Bills remain the most common type of missed payment among the population as a whole (4.4%), and energy is the most common type of missed bill (2.0%), followed by council tax (1.6%).
However, housing missed payments were particularly high among renters (5.2%), but also fairly high among mortgage holders (3.1%).
Six in ten (59%) households reported making at least one adjustment to cover essential spending such as utility bills, housing costs, groceries, school supplies and medicines in the last month. Adjustments include cutting back on essentials, dipping into savings, selling possessions or borrowing. This is consistent with the high adjustment level seen for the past year, and matches the level seen in April 2022, but is much higher than the 35% seen two years ago.
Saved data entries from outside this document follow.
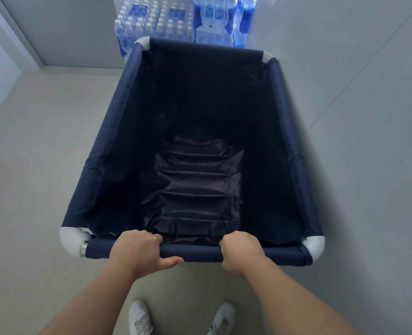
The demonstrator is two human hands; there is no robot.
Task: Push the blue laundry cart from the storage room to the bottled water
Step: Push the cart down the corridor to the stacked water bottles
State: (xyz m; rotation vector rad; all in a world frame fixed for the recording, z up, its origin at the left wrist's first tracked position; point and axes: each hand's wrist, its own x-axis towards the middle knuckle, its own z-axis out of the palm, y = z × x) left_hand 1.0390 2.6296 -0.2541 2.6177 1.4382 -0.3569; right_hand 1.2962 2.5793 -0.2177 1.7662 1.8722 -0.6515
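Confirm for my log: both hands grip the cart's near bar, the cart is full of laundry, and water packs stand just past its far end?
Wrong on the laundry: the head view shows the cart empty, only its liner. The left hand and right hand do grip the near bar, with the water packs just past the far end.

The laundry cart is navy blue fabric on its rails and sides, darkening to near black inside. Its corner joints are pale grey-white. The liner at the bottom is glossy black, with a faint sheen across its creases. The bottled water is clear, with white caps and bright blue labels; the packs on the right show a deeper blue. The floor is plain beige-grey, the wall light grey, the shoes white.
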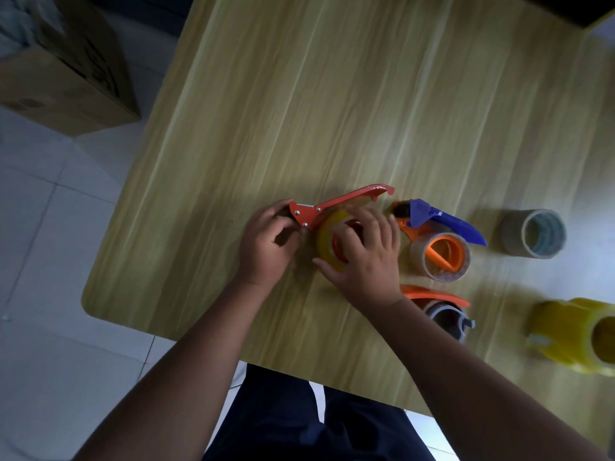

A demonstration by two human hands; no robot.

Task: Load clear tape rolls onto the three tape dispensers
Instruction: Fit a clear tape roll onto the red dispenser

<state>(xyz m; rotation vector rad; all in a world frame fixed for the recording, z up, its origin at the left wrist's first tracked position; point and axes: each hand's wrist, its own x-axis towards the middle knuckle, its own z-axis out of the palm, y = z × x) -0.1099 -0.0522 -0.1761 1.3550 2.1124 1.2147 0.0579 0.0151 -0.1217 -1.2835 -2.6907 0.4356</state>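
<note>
My left hand [266,242] clamps the red dispenser [336,204] steady on the worktop [332,94] so my right hand [364,254], fingers closed around the yellowish tape roll [327,241], can seat it.

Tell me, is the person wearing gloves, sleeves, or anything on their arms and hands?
No gloves. The left hand and the right hand are both bare, and both forearms are bare all the way to the bottom edge of the picture, with no sleeves showing. No watch, ring or bracelet shows on them. Below the table the person wears dark trousers with a white stripe.
</note>
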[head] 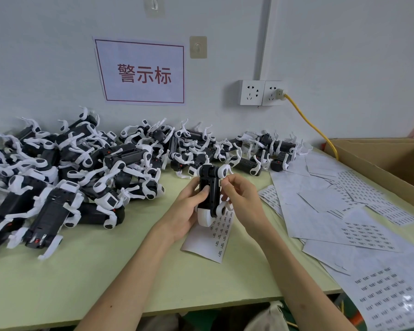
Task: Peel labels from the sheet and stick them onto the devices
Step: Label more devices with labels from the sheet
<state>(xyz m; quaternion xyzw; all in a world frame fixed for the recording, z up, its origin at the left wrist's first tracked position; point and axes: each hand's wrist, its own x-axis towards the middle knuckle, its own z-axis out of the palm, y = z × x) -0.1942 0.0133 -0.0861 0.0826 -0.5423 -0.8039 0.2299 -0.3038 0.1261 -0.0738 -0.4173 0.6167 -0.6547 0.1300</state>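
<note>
Head camera, looking down: a person is sitting at a pale green tabletop (105, 278), working in front of a heap of black-and-white plastic four-legged toy devices (65, 173) piled along the wall. The left hand (189, 209) is wrapping around one black-bodied device with white legs (209, 189), holding it upright just above a white backing sheet of small printed labels (215, 235) lying on the tabletop. The right hand (239, 199) is pinching thumb and forefinger together at the device's right flank, apparently pressing on a small white label (221, 182); the label itself is too small to read. Both hands are close together, touching the same device. More white label sheets (359, 230), some seemingly already stripped, are fanning out to the right beside an open brown cardboard box (392, 161). To do this step well, the worker is probably needing to keep the device steady, line the label square with the body's edge before committing, then rub outward from one end so no corner lifts. A crooked first touch would likely mean a wasted label.
</note>
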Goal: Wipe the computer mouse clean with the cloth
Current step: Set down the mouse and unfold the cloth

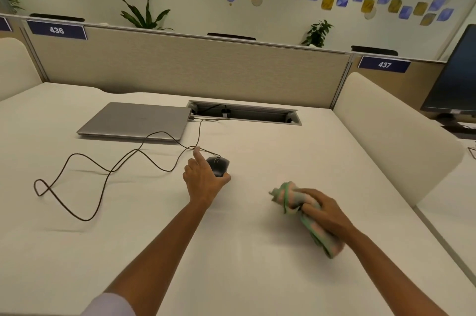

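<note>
Mouse (pixel 218 165) sits gripped under left hand (pixel 203 181); right hand (pixel 325 212) clutches bunched cloth (pixel 288 198), well apart.

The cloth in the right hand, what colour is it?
Green and pink cloth, seen in the head view.

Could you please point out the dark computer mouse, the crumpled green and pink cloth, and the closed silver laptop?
Dark computer mouse (pixel 219 165): head view, on its top shell.
Crumpled green and pink cloth (pixel 289 196): head view, on its bunched front end.
Closed silver laptop (pixel 136 119): head view, on the lid's middle.
</note>
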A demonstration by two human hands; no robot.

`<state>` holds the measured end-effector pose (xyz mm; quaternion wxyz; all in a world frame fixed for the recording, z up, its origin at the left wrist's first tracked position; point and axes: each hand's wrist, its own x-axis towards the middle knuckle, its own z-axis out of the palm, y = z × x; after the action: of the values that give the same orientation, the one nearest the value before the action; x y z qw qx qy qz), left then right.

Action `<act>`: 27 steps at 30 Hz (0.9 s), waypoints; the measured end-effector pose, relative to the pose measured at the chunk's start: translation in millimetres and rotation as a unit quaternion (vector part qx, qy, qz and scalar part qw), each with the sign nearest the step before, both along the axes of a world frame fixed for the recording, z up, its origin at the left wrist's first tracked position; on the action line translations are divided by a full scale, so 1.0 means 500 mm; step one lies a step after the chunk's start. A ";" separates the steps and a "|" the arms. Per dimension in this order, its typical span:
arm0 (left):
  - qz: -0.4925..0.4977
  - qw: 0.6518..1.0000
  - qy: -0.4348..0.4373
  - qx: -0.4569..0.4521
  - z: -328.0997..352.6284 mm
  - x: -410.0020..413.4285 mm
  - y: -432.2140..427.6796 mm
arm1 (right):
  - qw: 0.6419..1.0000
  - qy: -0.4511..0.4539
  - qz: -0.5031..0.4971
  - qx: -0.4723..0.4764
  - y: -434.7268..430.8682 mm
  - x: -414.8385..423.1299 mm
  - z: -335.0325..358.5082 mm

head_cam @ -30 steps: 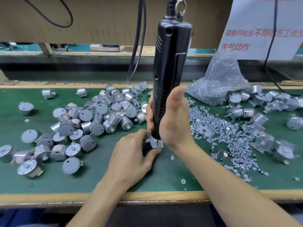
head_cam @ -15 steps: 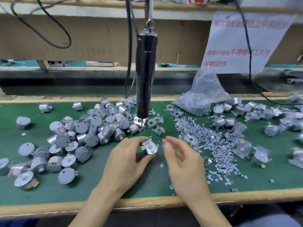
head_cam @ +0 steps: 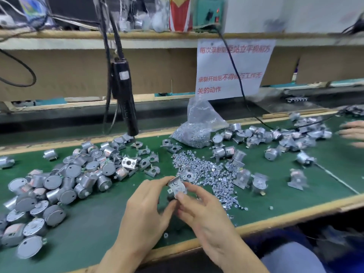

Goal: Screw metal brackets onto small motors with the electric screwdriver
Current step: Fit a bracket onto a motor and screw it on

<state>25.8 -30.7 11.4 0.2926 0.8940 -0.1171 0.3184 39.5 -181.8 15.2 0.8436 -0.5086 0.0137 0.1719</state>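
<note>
Green bench mat [head_cam: 98, 223], motor-assembly station: one bracketed motor [head_cam: 177, 187] held between both hands.
Left hand [head_cam: 145, 209] curls round the motor body and right hand [head_cam: 202, 211] pinches the bracket plate, forearms converging over the near edge. Electric screwdriver [head_cam: 126, 99] hangs unheld behind. Step, by judgement: turning or inspecting the piece. Next: set it aside or fetch the driver.

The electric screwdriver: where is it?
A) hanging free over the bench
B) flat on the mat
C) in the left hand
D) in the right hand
A: the electric screwdriver hangs untouched above the bench, while the left hand and right hand hold a bracketed motor.
</note>
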 end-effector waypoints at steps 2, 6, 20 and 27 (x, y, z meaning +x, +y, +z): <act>-0.007 0.999 0.021 -0.028 0.012 0.011 -0.024 | 0.998 0.031 -0.026 0.047 -0.014 0.010 0.010; -0.003 0.991 0.088 -0.097 0.051 0.039 -0.078 | 0.953 0.105 -0.157 0.238 -0.077 0.078 0.062; 0.110 0.985 0.131 -0.020 0.023 0.032 0.030 | 0.968 -0.131 -0.073 -0.201 0.083 0.117 0.080; 0.257 0.958 0.129 0.013 -0.008 0.028 0.149 | 0.909 -0.310 0.005 -0.280 0.215 0.147 0.118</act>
<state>39.7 43.7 7.6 0.2020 0.9310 0.1513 0.2637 113.1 -74.5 74.4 0.6275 -0.7515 -0.2037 -0.0009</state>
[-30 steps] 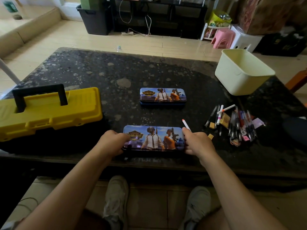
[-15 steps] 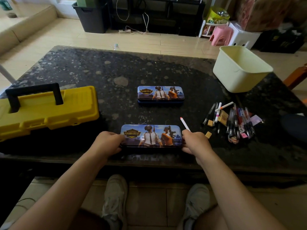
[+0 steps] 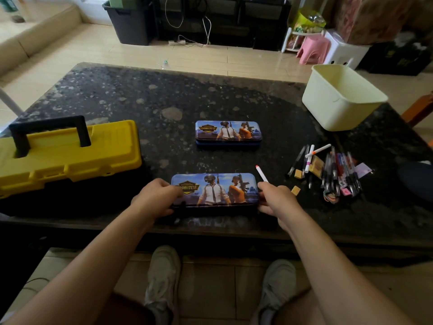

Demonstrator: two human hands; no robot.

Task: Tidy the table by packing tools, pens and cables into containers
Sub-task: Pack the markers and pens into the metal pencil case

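Observation:
A printed tin pencil case [image 3: 214, 189] lies closed at the table's near edge. My left hand [image 3: 155, 197] grips its left end and my right hand [image 3: 277, 199] grips its right end. A white pen with a red tip [image 3: 261, 174] sticks up from my right hand's fingers. A second, matching pencil case [image 3: 228, 133] lies closed further back in the middle. A heap of pens [image 3: 332, 171], small erasers and bits of paper lies to the right.
A yellow toolbox [image 3: 68, 153] with a black handle stands closed at the left. A cream plastic bin [image 3: 341, 99] sits at the back right of the dark stone table [image 3: 140, 99]. My shoes are below the table edge.
Both hands keep their hold on the near pencil case. The case and hands stay in place; only the camera shifted slightly.

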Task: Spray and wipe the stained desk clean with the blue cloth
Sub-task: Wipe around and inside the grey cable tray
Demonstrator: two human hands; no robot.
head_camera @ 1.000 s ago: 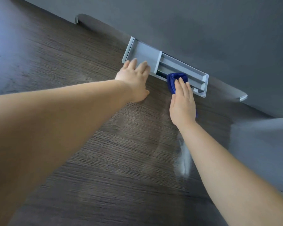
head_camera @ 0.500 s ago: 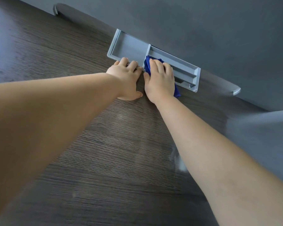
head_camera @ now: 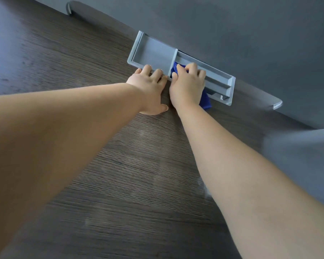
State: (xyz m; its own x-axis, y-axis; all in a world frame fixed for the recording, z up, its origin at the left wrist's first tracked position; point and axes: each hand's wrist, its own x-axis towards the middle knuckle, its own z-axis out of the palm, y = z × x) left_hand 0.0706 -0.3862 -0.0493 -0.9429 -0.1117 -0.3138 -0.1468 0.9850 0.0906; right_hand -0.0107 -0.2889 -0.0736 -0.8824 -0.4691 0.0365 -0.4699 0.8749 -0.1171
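Observation:
The desk (head_camera: pixel 120 184) is dark wood grain, with faint wet smears across its middle. At its far edge sits a grey plastic cable tray (head_camera: pixel 153 51) with two compartments. My right hand (head_camera: pixel 188 86) has its fingers curled over the blue cloth (head_camera: pixel 206 102) and presses it onto the left end of the tray's right compartment. Only small bits of the cloth show, above the fingers and below the palm. My left hand (head_camera: pixel 150 90) lies flat on the desk right beside it, fingertips touching the tray's front rim. No spray bottle is in view.
A grey partition panel (head_camera: pixel 232 30) rises directly behind the tray along the desk's back edge. Grey bracket ends (head_camera: pixel 277 105) stick out at its foot. A pale grey surface (head_camera: pixel 303 161) borders the desk on the right.
My right hand slid the cloth left along the tray, from its middle to the divider next to my left hand, and its fingers curled. My left hand stayed flat by the tray.

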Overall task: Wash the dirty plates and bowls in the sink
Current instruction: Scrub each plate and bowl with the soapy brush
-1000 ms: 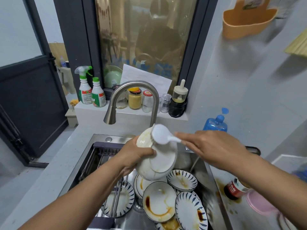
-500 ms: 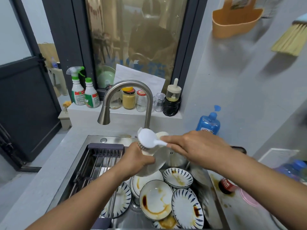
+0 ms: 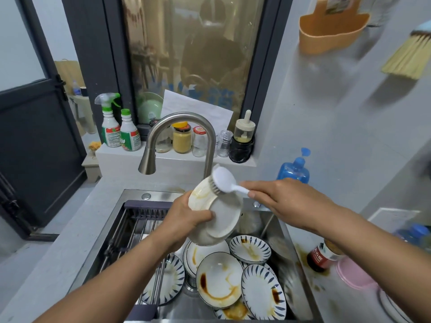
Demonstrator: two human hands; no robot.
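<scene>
My left hand (image 3: pixel 184 220) grips a white plate (image 3: pixel 219 217) by its left rim, tilted on edge above the sink (image 3: pixel 112 224), its brown-stained rim facing up. In my right hand (image 3: pixel 286 201) I hold the handle of a white dish brush (image 3: pixel 222 179); its bristles press on the plate's upper edge. Below, several dirty plates and bowls lie in the basin: a white plate with brown sauce (image 3: pixel 219 283), blue-patterned plates (image 3: pixel 263 292) and a small patterned bowl (image 3: pixel 250 249).
The curved steel faucet (image 3: pixel 179 141) arches just behind the plate. A drying rack (image 3: pixel 137 231) fills the sink's left side. Spray bottles (image 3: pixel 116 129) and jars (image 3: pixel 182 141) stand on the ledge. A blue soap bottle (image 3: pixel 295 171), a sauce bottle (image 3: pixel 320 256) and a pink bowl (image 3: pixel 354 273) sit at right.
The brush has shifted from the plate's top left toward its upper right edge. The plate has tilted so more of its stained rim shows. The camera has moved slightly.
</scene>
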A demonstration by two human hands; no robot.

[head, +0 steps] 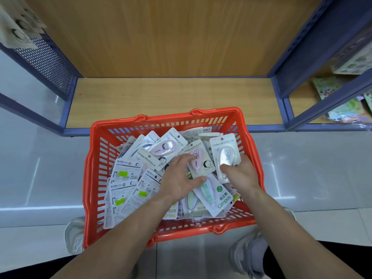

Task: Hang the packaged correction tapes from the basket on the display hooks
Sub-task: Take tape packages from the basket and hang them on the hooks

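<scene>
In the basket [161,119], the left hand [179,179] is grasping a pink pack [198,165]; the right hand [240,175] is gripping a white pack [224,153].

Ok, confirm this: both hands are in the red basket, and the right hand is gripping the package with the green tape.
Not quite. The head view shows the right hand gripping the package with the white tape. The green-tape package lies loose between the wrists. Both hands are indeed in the red basket, and the left hand holds a pink-tape package.
</scene>
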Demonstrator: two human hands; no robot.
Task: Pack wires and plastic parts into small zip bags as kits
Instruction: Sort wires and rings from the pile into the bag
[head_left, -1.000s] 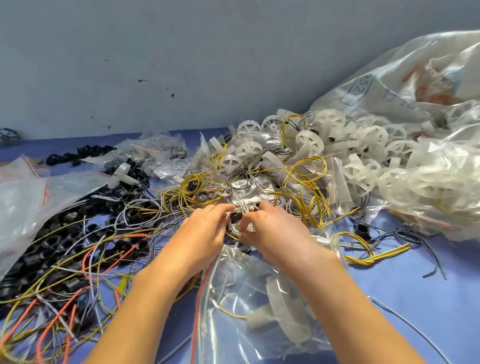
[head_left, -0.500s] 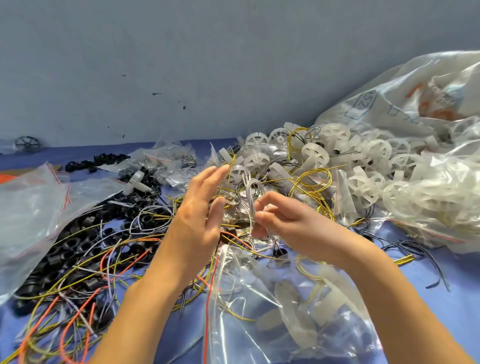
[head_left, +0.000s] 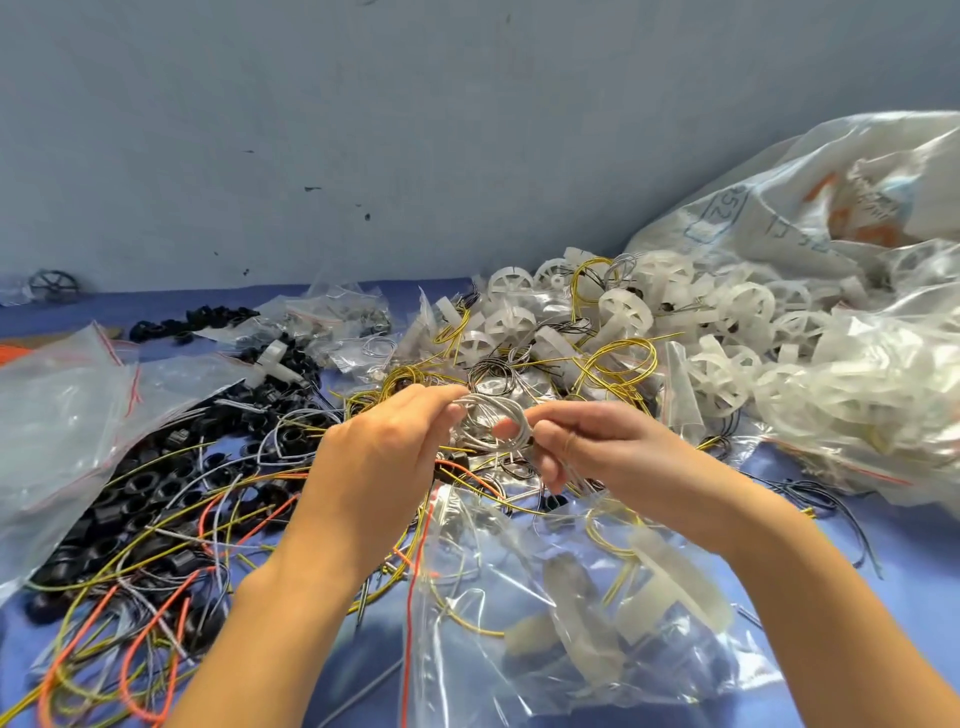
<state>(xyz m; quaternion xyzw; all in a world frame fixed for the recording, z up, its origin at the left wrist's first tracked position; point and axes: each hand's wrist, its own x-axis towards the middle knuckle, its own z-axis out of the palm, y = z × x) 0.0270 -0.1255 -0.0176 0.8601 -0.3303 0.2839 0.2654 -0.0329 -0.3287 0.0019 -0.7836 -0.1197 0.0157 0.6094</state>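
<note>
Coiling looks to be the step in hand: the left hand and right hand both pinch a loop of pale wire with curled fingers at the centre of the frame, just above a zip bag that already holds white plastic parts. Next, probably, the loop must go into the bag without springing open. Blue counter carries loose wires, black rings and white wheels; a grey-blue wall stands behind.
</note>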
The recovery in consumer confidence has faltered
The beginnings of a recovery in consumer confidence seen over the past few months may be faltering, with all three measures of confidence having dropped slightly in April compared to in March. Less than a fifth (17%) of consumers said they think the UK economy will get better over the next 12 months, whilst 55% said they think it will get worse, giving a net confidence in the future economy of -38. This is an improvement on the -59 level last April, but remains firmly in the negative. It is well below the high of +26 in May 2021 and below pre-pandemic levels.
People’s confidence in their current household finances sits at +18, which is consistent with April 2022 and with pre-pandemic levels, but lower than the +42 seen in April 2021. Confidence in future household finances remains firmly in the negative, at -22.
Methodology
The fieldwork was conducted by Yonder on behalf of Which between 12th and 13th April 2023. A sample of 2,082 consumers was surveyed online and weighted to be nationally representative.